Malheureusement, après dix ans de prospérité et de réussite (passion et vertu), à la suite de mauvais investissements répétés, jouant de malchance (ignorance) et de conjectures économiques défavorables (ignorance), Marc voit son entreprise internationale péricliter petit à petit (ignorance), et, finalement, au bout de plusieurs années, pendant lesquelles il accumule de nombreuses dettes, Marc passe devant le juge, et, est contraint, la mort dans l’âme, de liquider son entreprise (ignorance).

A cet instant de sa vie, Marc se sent terriblement seul (ignorance), et profondément affecté par la perte de son entreprise, de sa fortune, de son inflluence, de ses amis et le manque de respect de sa famille. A cet instant de grand désarroi (ignorance), ces vieux démons le reprennent (ignorance) et il décide, pour essayer de noyer son chagrin, de se réfugier dans l’alcool et la drogue (ignorance). Un soir, alors que sa femme vient de le quitter en emportant les enfants, car elle ne supporte plus son état dépressif, et les difficultés matérielles, Marc prend son fusil de chasse et se tire une balle dans la tête. Il meurt sur le coup.

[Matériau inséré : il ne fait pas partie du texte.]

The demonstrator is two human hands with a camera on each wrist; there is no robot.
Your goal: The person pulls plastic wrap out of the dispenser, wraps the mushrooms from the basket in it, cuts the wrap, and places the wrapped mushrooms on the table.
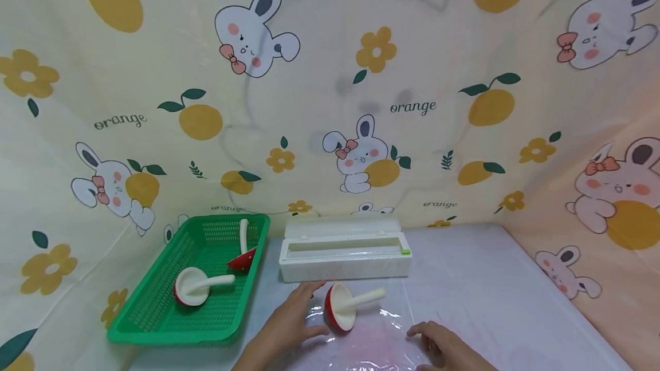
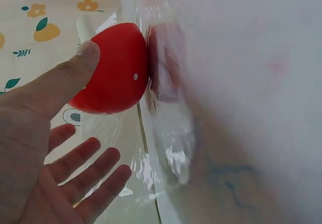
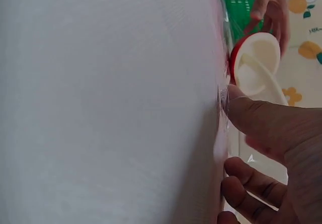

 b) S’élever à la vertu par la pratique
   de la conscience de Krishna.


Bien sûr, cette histoire de la vie de Marc paraîtra pour certains un peu trop caricaturale et sombre, et je suis le premier à en convenir, mais mon intention en narrant cette histoire était de plusieurs ordres. Ainsi, concernant les trois gunas et leurs influences par rapport à l’histoire de Marc, et au-delà, il faut savoir:

1) que le jeux d’influence des gunas dans la vie d’un homme est fluctuant, variable, imprévisible et inconstant.

2) que l’on peut, au début, être influencé par la passion et un peu de vertu mais, malgré tout, finir dans l’ignorance (même si l’illustration, heureusement, n’est pas toujours aussi extrème que dans le cas de Marc). Et qu’ainsi, souvent, la passion (*) engagée dans la recherche du plaisir des sens et l’ambition matérielle, risque de nous conduire, la tête la première, dans le guna de l’ignorance (déprime, sentiment de dévalorisation, prise d’intoxicants, ressentiments, ennui, sommeil excessif, suicide, colère…)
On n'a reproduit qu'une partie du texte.